◆ **What is expected**
Would you reproduce the data below exactly, please, leaving out its images?

◆ **Data section**
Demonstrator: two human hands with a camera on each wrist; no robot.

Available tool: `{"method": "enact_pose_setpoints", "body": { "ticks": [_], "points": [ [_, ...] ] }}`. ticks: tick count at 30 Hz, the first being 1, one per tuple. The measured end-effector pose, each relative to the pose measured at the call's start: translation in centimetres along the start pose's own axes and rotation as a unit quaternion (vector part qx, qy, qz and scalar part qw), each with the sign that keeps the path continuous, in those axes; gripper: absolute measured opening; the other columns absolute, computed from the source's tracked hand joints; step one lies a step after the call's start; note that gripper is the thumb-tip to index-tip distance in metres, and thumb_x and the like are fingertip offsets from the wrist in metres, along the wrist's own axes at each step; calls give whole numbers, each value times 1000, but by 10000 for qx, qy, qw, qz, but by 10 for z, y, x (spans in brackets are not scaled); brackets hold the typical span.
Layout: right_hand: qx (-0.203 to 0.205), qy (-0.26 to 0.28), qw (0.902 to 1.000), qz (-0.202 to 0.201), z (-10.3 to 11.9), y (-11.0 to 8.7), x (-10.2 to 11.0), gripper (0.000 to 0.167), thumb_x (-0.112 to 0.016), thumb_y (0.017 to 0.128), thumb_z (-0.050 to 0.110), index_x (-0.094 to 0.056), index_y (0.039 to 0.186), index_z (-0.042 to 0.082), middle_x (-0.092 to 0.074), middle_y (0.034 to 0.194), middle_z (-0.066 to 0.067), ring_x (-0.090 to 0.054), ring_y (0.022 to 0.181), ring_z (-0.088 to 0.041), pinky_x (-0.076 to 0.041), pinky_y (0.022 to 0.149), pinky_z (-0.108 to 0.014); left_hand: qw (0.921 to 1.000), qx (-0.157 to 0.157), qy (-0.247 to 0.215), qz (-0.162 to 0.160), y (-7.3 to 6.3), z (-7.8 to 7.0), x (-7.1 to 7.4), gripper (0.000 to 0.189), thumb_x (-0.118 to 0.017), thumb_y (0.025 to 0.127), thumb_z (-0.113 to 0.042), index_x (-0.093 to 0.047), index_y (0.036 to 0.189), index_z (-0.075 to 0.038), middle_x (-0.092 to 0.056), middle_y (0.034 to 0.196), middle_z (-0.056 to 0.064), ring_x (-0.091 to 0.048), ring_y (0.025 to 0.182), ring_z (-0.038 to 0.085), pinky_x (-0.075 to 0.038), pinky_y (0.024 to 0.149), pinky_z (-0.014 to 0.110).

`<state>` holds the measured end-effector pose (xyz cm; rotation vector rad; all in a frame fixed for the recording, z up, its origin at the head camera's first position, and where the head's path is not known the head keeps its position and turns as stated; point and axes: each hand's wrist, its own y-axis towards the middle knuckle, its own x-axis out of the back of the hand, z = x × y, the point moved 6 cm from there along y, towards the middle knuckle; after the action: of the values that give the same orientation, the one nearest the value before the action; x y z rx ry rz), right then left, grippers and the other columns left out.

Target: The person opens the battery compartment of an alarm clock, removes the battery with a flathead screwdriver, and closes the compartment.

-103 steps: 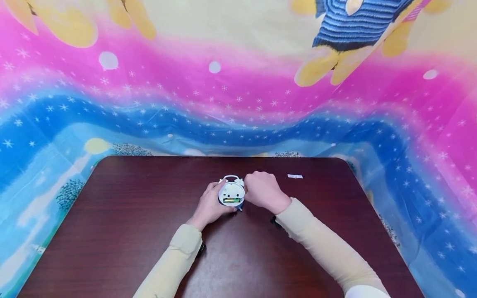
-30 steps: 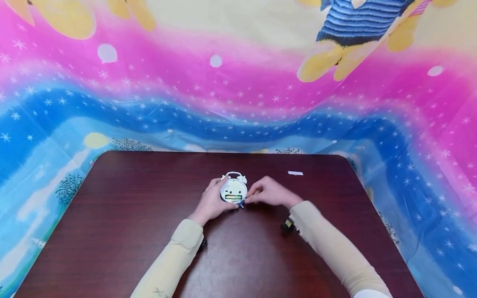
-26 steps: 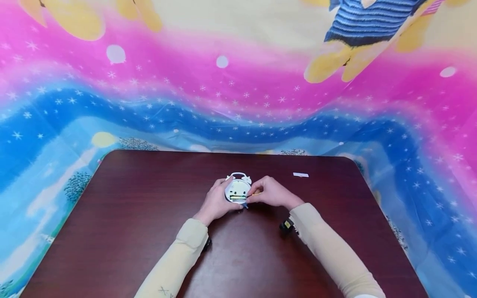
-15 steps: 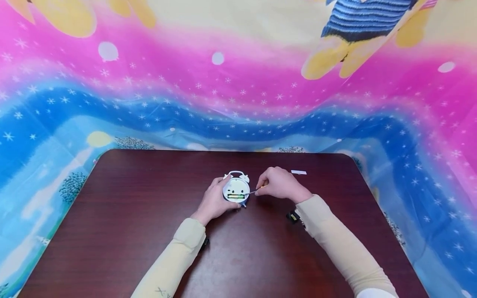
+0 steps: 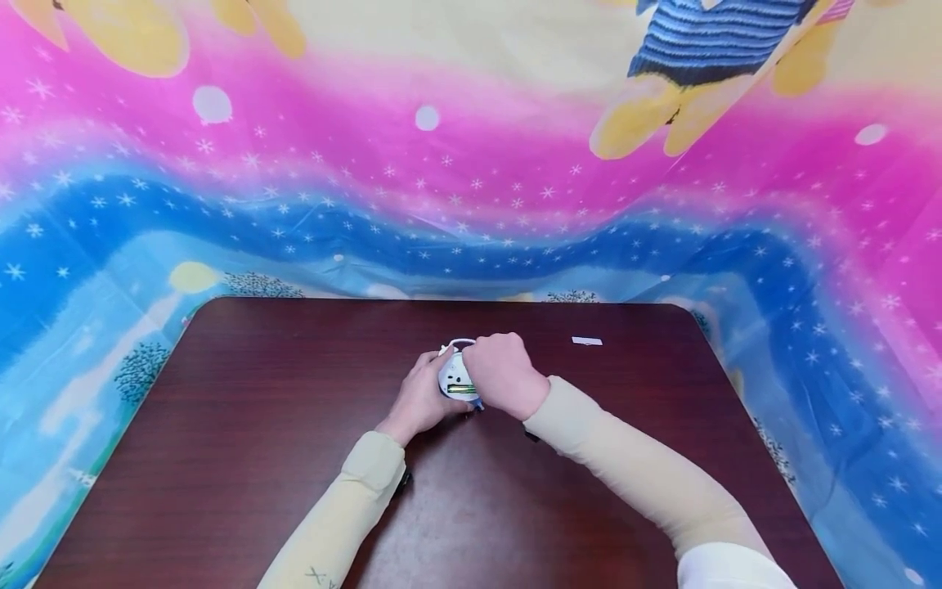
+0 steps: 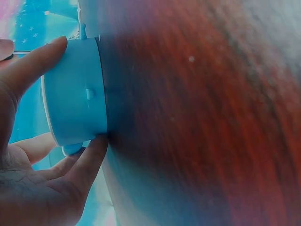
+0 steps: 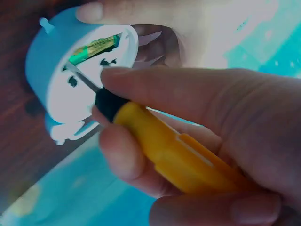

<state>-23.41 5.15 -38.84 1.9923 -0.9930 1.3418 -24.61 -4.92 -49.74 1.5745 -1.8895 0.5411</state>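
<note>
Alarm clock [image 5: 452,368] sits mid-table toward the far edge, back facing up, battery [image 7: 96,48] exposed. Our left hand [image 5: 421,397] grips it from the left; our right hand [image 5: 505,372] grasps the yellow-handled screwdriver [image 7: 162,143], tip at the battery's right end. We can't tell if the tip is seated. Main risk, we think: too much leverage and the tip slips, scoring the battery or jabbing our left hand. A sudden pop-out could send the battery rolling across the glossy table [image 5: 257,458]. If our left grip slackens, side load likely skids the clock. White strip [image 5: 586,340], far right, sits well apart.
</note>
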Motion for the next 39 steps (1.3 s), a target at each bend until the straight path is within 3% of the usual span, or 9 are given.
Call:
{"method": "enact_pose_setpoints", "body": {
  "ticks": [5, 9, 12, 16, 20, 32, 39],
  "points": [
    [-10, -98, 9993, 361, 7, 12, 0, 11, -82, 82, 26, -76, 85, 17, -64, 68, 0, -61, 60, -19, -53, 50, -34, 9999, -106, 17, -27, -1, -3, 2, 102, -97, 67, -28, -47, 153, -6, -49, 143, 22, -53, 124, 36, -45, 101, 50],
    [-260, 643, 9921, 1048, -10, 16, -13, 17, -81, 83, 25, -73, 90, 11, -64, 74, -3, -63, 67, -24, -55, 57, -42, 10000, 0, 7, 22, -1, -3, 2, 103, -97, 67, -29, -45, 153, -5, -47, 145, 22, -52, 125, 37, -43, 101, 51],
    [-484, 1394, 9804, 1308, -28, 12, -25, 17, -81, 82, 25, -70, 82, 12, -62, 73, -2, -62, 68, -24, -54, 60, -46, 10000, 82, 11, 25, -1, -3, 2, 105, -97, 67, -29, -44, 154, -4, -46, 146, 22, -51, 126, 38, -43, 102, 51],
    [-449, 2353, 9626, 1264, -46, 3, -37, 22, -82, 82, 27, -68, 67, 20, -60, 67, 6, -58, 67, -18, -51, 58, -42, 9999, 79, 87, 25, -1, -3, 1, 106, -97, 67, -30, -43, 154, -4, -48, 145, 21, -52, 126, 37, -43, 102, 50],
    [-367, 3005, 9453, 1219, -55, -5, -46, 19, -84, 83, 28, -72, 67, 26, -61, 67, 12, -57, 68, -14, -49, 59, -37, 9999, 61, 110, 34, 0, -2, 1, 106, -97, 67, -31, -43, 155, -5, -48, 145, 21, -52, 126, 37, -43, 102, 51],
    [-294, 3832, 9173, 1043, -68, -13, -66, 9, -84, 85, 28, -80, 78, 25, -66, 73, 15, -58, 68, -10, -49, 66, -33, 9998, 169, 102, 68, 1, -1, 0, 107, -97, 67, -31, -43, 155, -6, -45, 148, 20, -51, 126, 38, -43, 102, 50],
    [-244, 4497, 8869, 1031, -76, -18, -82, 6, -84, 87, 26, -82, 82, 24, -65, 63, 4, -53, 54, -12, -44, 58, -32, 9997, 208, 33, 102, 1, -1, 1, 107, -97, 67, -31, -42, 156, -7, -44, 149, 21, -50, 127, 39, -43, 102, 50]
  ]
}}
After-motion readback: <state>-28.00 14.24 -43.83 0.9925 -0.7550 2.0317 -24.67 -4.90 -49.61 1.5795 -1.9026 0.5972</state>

◆ **Response to the task**
Demonstrator: two human hands with a camera on each wrist; no robot.

Available tool: `{"method": "enact_pose_setpoints", "body": { "ticks": [_], "points": [ [_, ...] ] }}`. ticks: tick count at 30 Hz, the first being 1, one per tuple. The measured end-effector pose, each relative to the pose measured at the call's start: translation in centimetres along the start pose's own axes and rotation as a unit quaternion (vector part qx, qy, qz and scalar part qw), each with the sign that keeps the path continuous, in those axes; gripper: absolute measured opening; the other columns absolute, computed from the source's tracked hand joints; step one lies a step after the call's start; note that gripper is the thumb-tip to index-tip distance in metres, and thumb_x and the like are fingertip offsets from the wrist in metres, along the wrist's own axes at each step; calls give whole numbers, each value times 1000, but by 10000 for qx, qy, qw, qz, but by 10 for z, y, x (spans in brackets are not scaled); brackets hold the typical span.
Layout: right_hand: qx (-0.203 to 0.205), qy (-0.26 to 0.28), qw (0.902 to 1.000), qz (-0.202 to 0.201), z (-10.3 to 11.9), y (-11.0 to 8.7), x (-10.2 to 11.0), gripper (0.000 to 0.167), thumb_x (-0.112 to 0.016), thumb_y (0.017 to 0.128), thumb_z (-0.050 to 0.110), index_x (-0.094 to 0.056), index_y (0.039 to 0.186), index_z (-0.042 to 0.082), middle_x (-0.092 to 0.074), middle_y (0.034 to 0.194), middle_z (-0.066 to 0.067), ring_x (-0.090 to 0.054), ring_y (0.022 to 0.181), ring_z (-0.088 to 0.041), pinky_x (-0.076 to 0.041), pinky_y (0.022 to 0.149), pinky_z (-0.108 to 0.014); left_hand: qw (0.921 to 1.000), qx (-0.157 to 0.157), qy (-0.247 to 0.215), qz (-0.162 to 0.160), y (-7.3 to 6.3), z (-7.8 to 7.0), x (-7.1 to 7.4), gripper (0.000 to 0.189), thumb_x (-0.118 to 0.017), thumb_y (0.025 to 0.127), thumb_z (-0.113 to 0.042), index_x (-0.093 to 0.047), index_y (0.036 to 0.189), index_z (-0.075 to 0.038), middle_x (-0.092 to 0.056), middle_y (0.034 to 0.196), middle_z (-0.056 to 0.064), ring_x (-0.091 to 0.048), ring_y (0.025 to 0.182), ring_z (-0.038 to 0.085), pinky_x (-0.075 to 0.038), pinky_y (0.024 to 0.149), pinky_z (-0.014 to 0.110).

`<state>` holds the measured end-effector pose (xyz cm; rotation vector rad; all in a frame fixed for the recording, z up, its origin at the head camera's first position, and where the head's path is not known the head keeps its position and turns as stated; point and axes: each hand's wrist, its own y-axis towards the middle knuckle, its own x-axis out of the back of the hand, z = x × y, the point moved 6 cm from there along y, towards the middle knuckle; after the action: of the values that give the same orientation, the one nearest the value before the action; x y z rx ry rz), right then left, grippers and the other columns left out.

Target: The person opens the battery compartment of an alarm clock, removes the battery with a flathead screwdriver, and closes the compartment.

-103 steps: 
-30 steps: 
-26 steps: 
-15 steps: 
+0 steps: 
+0 steps: 
+0 steps: 

<state>-23.41 5.15 -38.84 1.9923 -0.9930 1.3418 -24.61 -4.92 -49.74 1.5745 -1.8895 0.5411</state>
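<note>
Alarm clock [image 5: 452,368] sits mid-table toward the far edge, back facing up, battery [image 7: 96,48] exposed. Our left hand [image 5: 421,397] grips it from the left; our right hand [image 5: 505,372] grasps the yellow-handled screwdriver [image 7: 162,143], tip at the battery's right end. We can't tell if the tip is seated. Main risk, we think: too much leverage and the tip slips, scoring the battery or jabbing our left hand. A sudden pop-out could send the battery rolling across the glossy table [image 5: 257,458]. If our left grip slackens, side load likely skids the clock. White strip [image 5: 586,340], far right, sits well apart.
</note>
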Motion for the next 39 steps (1.3 s), a target at each bend until the straight path is within 3% of the usual span, or 9 are given.
Call:
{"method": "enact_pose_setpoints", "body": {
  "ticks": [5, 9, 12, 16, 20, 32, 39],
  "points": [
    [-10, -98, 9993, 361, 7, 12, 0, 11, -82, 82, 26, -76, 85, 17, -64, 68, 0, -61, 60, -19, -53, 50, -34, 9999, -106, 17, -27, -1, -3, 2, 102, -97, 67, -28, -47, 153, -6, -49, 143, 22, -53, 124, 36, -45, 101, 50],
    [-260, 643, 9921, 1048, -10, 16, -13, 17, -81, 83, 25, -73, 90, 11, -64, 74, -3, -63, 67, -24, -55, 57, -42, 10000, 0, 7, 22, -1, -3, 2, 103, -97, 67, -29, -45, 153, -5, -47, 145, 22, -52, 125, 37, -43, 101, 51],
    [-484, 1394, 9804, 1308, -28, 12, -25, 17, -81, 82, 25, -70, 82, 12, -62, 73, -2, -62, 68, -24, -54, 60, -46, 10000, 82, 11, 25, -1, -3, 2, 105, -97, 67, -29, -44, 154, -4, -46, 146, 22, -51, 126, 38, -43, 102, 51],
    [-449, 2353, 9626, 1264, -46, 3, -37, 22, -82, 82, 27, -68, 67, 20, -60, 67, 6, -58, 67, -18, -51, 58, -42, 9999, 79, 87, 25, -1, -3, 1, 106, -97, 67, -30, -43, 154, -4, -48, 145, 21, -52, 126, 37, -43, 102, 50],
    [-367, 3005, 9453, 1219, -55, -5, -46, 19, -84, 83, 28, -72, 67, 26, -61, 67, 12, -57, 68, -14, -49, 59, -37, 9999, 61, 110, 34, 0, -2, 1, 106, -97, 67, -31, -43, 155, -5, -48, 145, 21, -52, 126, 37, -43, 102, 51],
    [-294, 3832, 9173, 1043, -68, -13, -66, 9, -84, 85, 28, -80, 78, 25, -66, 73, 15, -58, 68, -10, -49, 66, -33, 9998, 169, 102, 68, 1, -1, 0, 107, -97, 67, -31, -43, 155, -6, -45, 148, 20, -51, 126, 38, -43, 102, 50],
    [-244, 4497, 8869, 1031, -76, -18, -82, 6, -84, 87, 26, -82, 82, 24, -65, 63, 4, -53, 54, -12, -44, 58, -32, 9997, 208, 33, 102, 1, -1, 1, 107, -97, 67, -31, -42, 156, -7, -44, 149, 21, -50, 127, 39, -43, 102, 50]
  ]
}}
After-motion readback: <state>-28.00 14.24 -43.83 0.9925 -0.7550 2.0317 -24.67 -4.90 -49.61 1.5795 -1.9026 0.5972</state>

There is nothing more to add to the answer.